### Instructions to follow
A verbatim copy of the data below is the required output.

>>>>>

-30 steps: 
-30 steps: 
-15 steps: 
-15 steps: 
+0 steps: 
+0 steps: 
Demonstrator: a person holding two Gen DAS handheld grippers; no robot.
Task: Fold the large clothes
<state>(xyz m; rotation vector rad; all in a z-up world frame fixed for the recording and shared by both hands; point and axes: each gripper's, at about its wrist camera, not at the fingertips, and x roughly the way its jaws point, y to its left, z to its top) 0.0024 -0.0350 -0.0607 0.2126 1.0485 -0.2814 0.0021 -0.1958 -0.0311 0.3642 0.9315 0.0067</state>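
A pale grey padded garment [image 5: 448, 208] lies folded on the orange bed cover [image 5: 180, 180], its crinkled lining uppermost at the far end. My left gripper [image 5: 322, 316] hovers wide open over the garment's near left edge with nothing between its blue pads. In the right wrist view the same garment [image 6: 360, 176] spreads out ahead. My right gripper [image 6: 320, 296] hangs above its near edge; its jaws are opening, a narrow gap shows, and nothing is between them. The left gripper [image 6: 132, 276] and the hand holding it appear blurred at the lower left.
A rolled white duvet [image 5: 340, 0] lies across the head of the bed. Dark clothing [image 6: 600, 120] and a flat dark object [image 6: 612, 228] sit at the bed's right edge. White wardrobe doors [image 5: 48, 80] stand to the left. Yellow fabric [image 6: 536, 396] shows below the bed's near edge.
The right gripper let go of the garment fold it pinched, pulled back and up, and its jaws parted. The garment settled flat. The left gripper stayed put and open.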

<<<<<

### Result of the exercise
-30 steps: 
-30 steps: 
-15 steps: 
-15 steps: 
+0 steps: 
+0 steps: 
Demonstrator: a person holding two Gen DAS handheld grippers; no robot.
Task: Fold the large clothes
<state>(xyz m; rotation vector rad; all in a z-up world frame fixed for the recording and shared by both hands; point and axes: each gripper's, at about its wrist camera, not at the fingertips, and x roughly the way its jaws point, y to its left, z to its top) 0.0024 -0.0350 -0.0607 0.2126 1.0485 -0.2814 0.0021 -0.1958 -0.0311 0.3642 0.9315 0.0067</state>
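A pale grey padded garment [image 5: 448, 208] lies folded on the orange bed cover [image 5: 180, 180], its crinkled lining uppermost at the far end. My left gripper [image 5: 322, 316] hovers wide open over the garment's near left edge with nothing between its blue pads. In the right wrist view the same garment [image 6: 360, 176] spreads out ahead. My right gripper [image 6: 320, 296] hangs above its near edge; its jaws are opening, a narrow gap shows, and nothing is between them. The left gripper [image 6: 132, 276] and the hand holding it appear blurred at the lower left.
A rolled white duvet [image 5: 340, 0] lies across the head of the bed. Dark clothing [image 6: 600, 120] and a flat dark object [image 6: 612, 228] sit at the bed's right edge. White wardrobe doors [image 5: 48, 80] stand to the left. Yellow fabric [image 6: 536, 396] shows below the bed's near edge.
The right gripper let go of the garment fold it pinched, pulled back and up, and its jaws parted. The garment settled flat. The left gripper stayed put and open.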

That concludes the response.